◆ **WHAT IS NEEDED**
For this task, copy all of the data below exactly and skip the pictures.

◆ **AVAILABLE DATA**
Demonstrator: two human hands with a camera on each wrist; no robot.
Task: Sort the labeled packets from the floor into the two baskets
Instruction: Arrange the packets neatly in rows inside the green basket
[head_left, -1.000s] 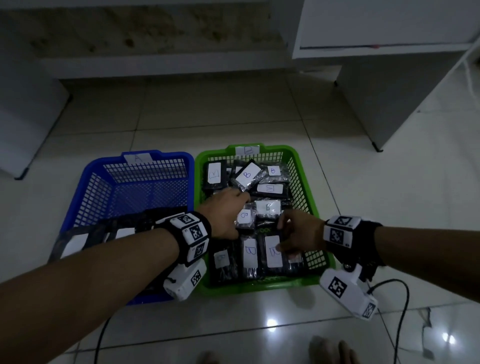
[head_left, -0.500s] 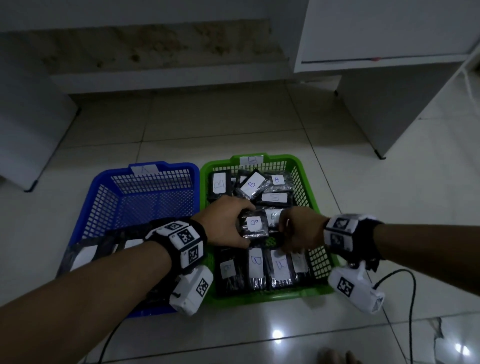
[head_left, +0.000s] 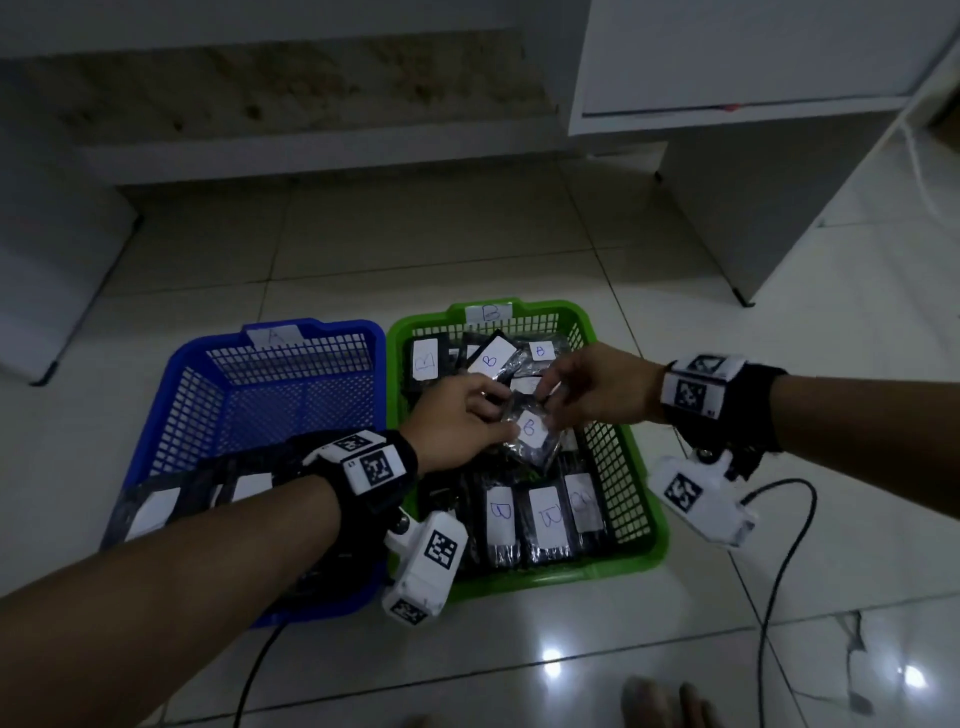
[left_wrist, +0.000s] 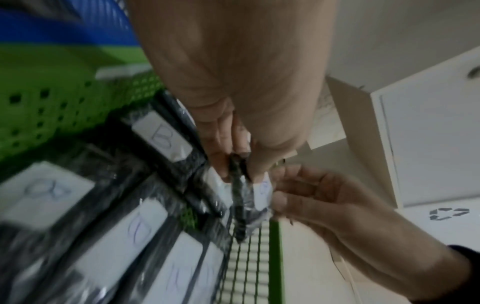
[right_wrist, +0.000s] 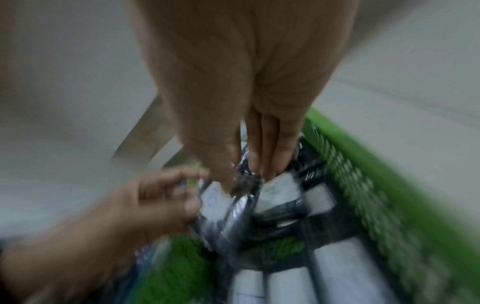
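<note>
A dark plastic packet (head_left: 530, 434) with a white label marked B hangs just above the middle of the green basket (head_left: 618, 467). My left hand (head_left: 501, 421) pinches its left edge. My right hand (head_left: 548, 402) pinches its upper right edge. The left wrist view shows the packet (left_wrist: 240, 207) edge-on between my left hand's (left_wrist: 233, 164) thumb and fingers. In the blurred right wrist view, my right hand (right_wrist: 249, 172) pinches the packet's (right_wrist: 228, 207) top. Several B packets (head_left: 545, 517) fill the green basket. The blue basket (head_left: 291, 358), tagged A, holds packets (head_left: 156, 506) at its front.
The two baskets stand side by side on a glossy tiled floor (head_left: 519, 675). A white cabinet (head_left: 753, 156) rises at the back right. A low ledge (head_left: 311, 156) runs along the back. A black cable (head_left: 779, 571) trails on the right. Toes (head_left: 660, 701) show at the bottom edge.
My left hand took a B packet from the middle of the green basket and raised it. My right hand left the front packets and came up to pinch the same packet.
</note>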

◆ **RESULT FOR THIS TASK**
Demonstrator: two human hands with a camera on each wrist; no robot.
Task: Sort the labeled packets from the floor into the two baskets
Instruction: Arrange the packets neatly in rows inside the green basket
[head_left, -1.000s] 
[head_left, -0.500s] 
[head_left, +0.000s] 
[left_wrist, +0.000s] 
[right_wrist, +0.000s] 
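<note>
A dark plastic packet (head_left: 530, 434) with a white label marked B hangs just above the middle of the green basket (head_left: 618, 467). My left hand (head_left: 501, 421) pinches its left edge. My right hand (head_left: 548, 402) pinches its upper right edge. The left wrist view shows the packet (left_wrist: 240, 207) edge-on between my left hand's (left_wrist: 233, 164) thumb and fingers. In the blurred right wrist view, my right hand (right_wrist: 249, 172) pinches the packet's (right_wrist: 228, 207) top. Several B packets (head_left: 545, 517) fill the green basket. The blue basket (head_left: 291, 358), tagged A, holds packets (head_left: 156, 506) at its front.
The two baskets stand side by side on a glossy tiled floor (head_left: 519, 675). A white cabinet (head_left: 753, 156) rises at the back right. A low ledge (head_left: 311, 156) runs along the back. A black cable (head_left: 779, 571) trails on the right. Toes (head_left: 660, 701) show at the bottom edge.
My left hand took a B packet from the middle of the green basket and raised it. My right hand left the front packets and came up to pinch the same packet.
</note>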

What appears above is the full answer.